In 1979 the nation had a fleet of 29 sea-going vessels employing thousands of Nigerians. But before 1995 the fleet had gone down to less than 12 on Nigerian waters and later disappeared from the waters completely. What remained of them were mere carcasses which would require huge sums of money to refloat. The administration of the late General Sani Abacha, apparently because of the embarrassment the Nigerian flagged vessels were causing the country in the face of the huge debt, approved the liquidation of the national carrier.
NNSL was therefore liquidated in July 1995 by the former Transport Minister, the late Major General Ibrahim Gumel. But since the liquidation, industry stakeholders have been lamentating about the huge trade imbalance this has created for the country. For instance, it is envisaged that by now, Nigeria would have reached the capacity to be involved in crude oil affreightment. This is estimated to run into hundreds of billions of dollars annually that would have accrued to Nigeria. It could also be that the so much talked about N7 trillion annual income from the maritime sector by some prominent stakeholders could have been realised if Nigerian ship owners were involved in crude oil affreightment.
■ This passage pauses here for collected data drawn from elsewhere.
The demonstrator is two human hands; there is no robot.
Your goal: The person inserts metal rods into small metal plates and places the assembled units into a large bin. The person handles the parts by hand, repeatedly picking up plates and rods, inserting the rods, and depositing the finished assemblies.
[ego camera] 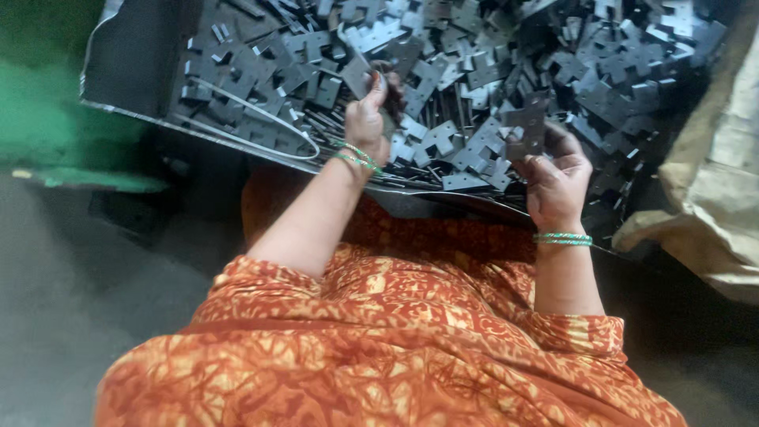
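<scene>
Left hand (370, 119) is reaching up toward twelve o'clock, fingers pinching together on a flat grey metal plate (357, 75) and lifting it just clear of the heap. Right hand (556, 183), out at two o'clock, is clamping a small stack of notched plates (526, 126), thumb on top, fingers curled beneath, holding it upright over the near edge of the pile. Both wrists are wearing green bangles (563, 238). The heap of stamped metal plates (474, 55) is filling a sheet-metal tray (130, 59) that stretches from eleven to one o'clock, with a bent wire loop (261, 119) lying on the plates at eleven. A tan sack (723, 174) is sitting at three o'clock, a green machine body (47, 119) at nine, and orange patterned cloth (379, 340) is covering the lap at six
</scene>
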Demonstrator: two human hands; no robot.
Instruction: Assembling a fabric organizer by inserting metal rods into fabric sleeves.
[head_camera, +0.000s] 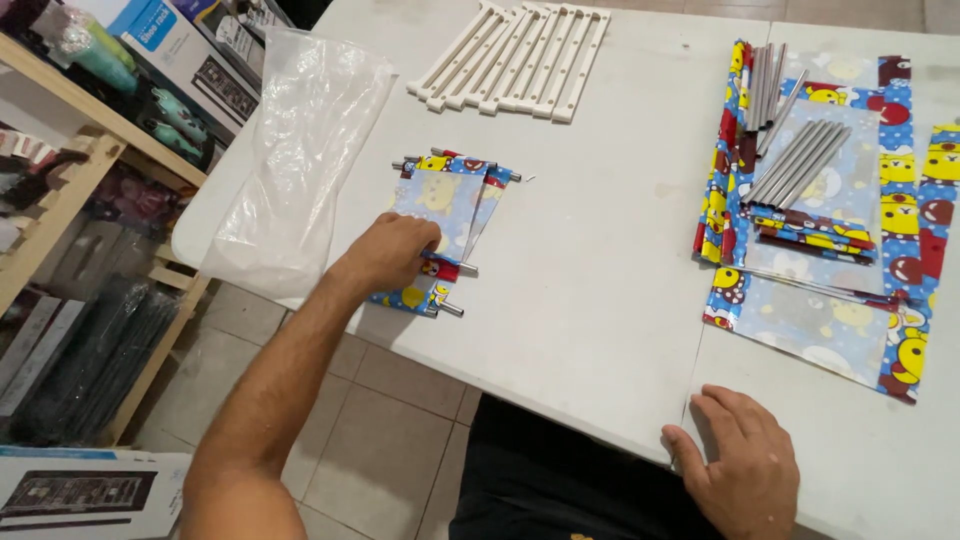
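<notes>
Pinching a patterned fabric panel (440, 225) near the tabletop's (590, 250) left edge, the left hand (395, 250) grasps it; the right hand (740, 465) lies flat and released on the near edge.

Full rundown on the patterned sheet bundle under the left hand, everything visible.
The small bundle of blue cartoon-print sheets on grey metal rods lies flat on the white table, near its left edge. The glossy sheets carry yellow and red figures; rod ends stick out at the top and at the lower right. The layers are fanned, slightly askew. The left hand presses on its lower half, fingers at a rod. A clear plastic bag lies just left, apparently apart.
</notes>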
Dr Frank Ojadi, a lecturer at Lagos Business School, wanted to know the timeline for the taking off of the project and if the government is still going ahead with the project. But if the government is still serious with the idea, it should whittle down its shareholding to avoid a repeat of the past mistake.
“We need to know first why it (NNSL) hasn’t taken off. We are also supposed to know how it is going to take off. We have to find out from the Ministry of Transportation whether they are still going ahead with the project or not. If they are going ahead, what is the modus operandi? Who and who are the shareholders? Chances are that we may have a repeat of the same mistake in this one again. To this extent, the government should whittle down its interest,” he noted.
Out of exasperation, the Vice President of Association of Nigerian Licensed Customs Agents (ANLCA), Dr Kayode Farinto, submitted that the government should discard the idea of a national carrier for now because it lacked the managerial skill to manage the project.
“We don’t need a national carrier for now because the one we had in the past was not managed well. Let us make our ports business friendly and have good roads first before talking of a national carrier. It is not part of our priority for now. It is a misplacement of priority. We don’t need it for now.
“We don’t have a managerial skill to manage a national carrier. We need a group of technocrats that will manage it well. We should sanitise the maritime industry before we talk of a national carrier,” he said.